The new E.S. B. offices were located at the corner of Church Street and Colbert Street. The refurbished building was originally the home of the Cain family, locally known as,  ‘Cains of the Bridewell’, due to the fact that the house was built on the ground where an earlier Bridewell had stood. One of those Cain’s had also been employed as ‘a Jail-keeper’ .

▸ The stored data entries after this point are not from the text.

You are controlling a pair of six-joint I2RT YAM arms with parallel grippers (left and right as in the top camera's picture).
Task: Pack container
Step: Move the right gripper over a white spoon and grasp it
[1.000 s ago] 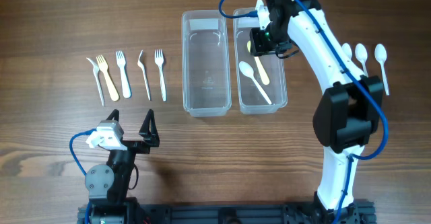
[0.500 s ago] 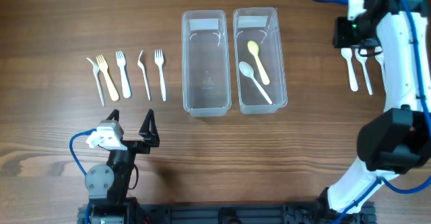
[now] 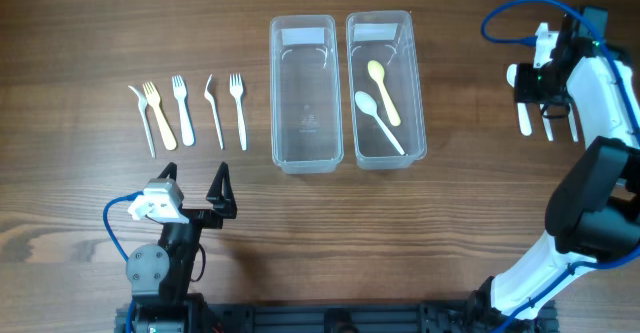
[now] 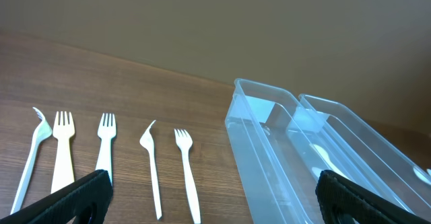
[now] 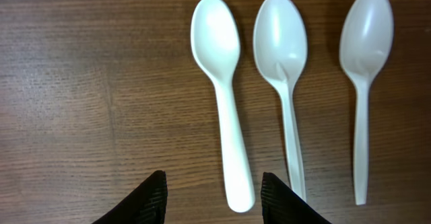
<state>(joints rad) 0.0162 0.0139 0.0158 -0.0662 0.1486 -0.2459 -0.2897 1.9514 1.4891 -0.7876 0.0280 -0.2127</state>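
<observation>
Right gripper [image 5: 213, 187], jaws spread and empty, hangs over leftmost spoon [image 5: 225, 103]; hazard: descending finger may clip the neighbouring middle spoon [image 5: 283, 62].

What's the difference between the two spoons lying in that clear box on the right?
The yellow spoon is cream-yellow; the white spoon is plain white. The yellow spoon lies nearer the far end of the right container, the white spoon nearer the robot's end. The white spoon is slanted more than the yellow spoon. Both lie flat inside, bowls pointing away from the robot.
</observation>
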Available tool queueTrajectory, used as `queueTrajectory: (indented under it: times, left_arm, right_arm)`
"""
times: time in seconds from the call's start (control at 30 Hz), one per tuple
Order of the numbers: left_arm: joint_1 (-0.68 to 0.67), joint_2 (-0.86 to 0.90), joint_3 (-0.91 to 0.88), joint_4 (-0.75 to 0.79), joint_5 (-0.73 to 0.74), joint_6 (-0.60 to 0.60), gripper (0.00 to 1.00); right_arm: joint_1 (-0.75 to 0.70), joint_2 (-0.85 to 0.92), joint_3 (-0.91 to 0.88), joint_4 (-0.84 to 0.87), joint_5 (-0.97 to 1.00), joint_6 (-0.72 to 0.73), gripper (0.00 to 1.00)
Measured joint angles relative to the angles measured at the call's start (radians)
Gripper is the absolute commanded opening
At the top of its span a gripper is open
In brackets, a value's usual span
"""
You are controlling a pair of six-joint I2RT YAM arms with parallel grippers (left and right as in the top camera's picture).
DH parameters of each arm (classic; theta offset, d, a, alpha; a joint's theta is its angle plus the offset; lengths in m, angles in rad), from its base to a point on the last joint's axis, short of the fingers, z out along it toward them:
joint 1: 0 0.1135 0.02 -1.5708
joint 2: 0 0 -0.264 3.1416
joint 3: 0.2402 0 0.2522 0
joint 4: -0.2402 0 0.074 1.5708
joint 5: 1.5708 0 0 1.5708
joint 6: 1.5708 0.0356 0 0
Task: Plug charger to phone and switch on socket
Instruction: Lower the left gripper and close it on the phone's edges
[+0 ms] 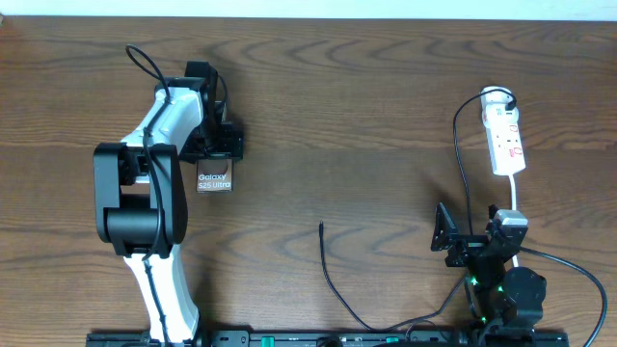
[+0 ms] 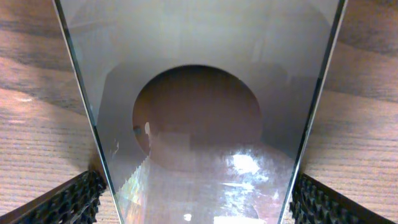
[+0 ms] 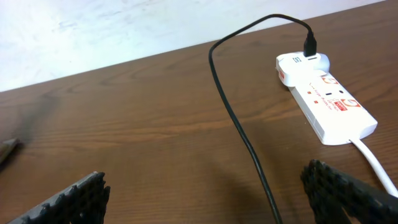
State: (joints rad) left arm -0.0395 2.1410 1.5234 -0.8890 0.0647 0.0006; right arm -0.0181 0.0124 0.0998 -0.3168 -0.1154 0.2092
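While the white-and-black left arm is reaching out across the brown wooden table (image 1: 366, 116), its elbow is folding near the front edge and its left gripper (image 1: 215, 152) is pointing down over the small dark rectangular phone with a brown oval and white "Galaxy S25 Ultra" lettering (image 1: 214, 180). In the left wrist view the ribbed black fingers (image 2: 68, 202) are pressing against both long edges of the phone (image 2: 199, 124), clamping it. Low at the near right, the right gripper (image 1: 472, 239) is hovering with its jaws spread wide, grasping nothing. Between the arms, the long thin black charger cable (image 1: 333, 280) is lying loose, its plug tip well apart from the phone. Farther back on the right, the white elongated power strip with red marks (image 3: 329, 102) is lying flat, the cable's other end plugged into its rounded end.
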Motion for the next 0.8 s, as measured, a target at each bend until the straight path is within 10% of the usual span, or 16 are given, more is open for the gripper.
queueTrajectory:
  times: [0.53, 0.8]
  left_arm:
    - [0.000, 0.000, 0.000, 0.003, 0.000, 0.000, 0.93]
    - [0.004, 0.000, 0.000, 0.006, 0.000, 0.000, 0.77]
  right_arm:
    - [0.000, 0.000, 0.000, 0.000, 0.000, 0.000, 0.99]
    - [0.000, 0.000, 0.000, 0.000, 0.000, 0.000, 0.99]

The window reflection shows the houses across the road, above the archway, Nurse O Donavans, where she had a little private nursing home. Many of the town’s children first saw the light of day here. Sadness also darkened the door. when on a summer day in the early nineteen fifties, a young Dublin boy, Gabriel Cummins, nephew of Nurse Donavans, who was spending his summer holidays in Listowel,  was drowned accidentally while swimming with friends in the Corporal’s, one of the favoured swimming locations on the river, which was located at the back of where the present Kerry Co-Op is built.

Below the Archway, was the public house, known as the Bon-Ton, home of Eamon Tarrant, This house was once the meeting place of the Young Irelanders.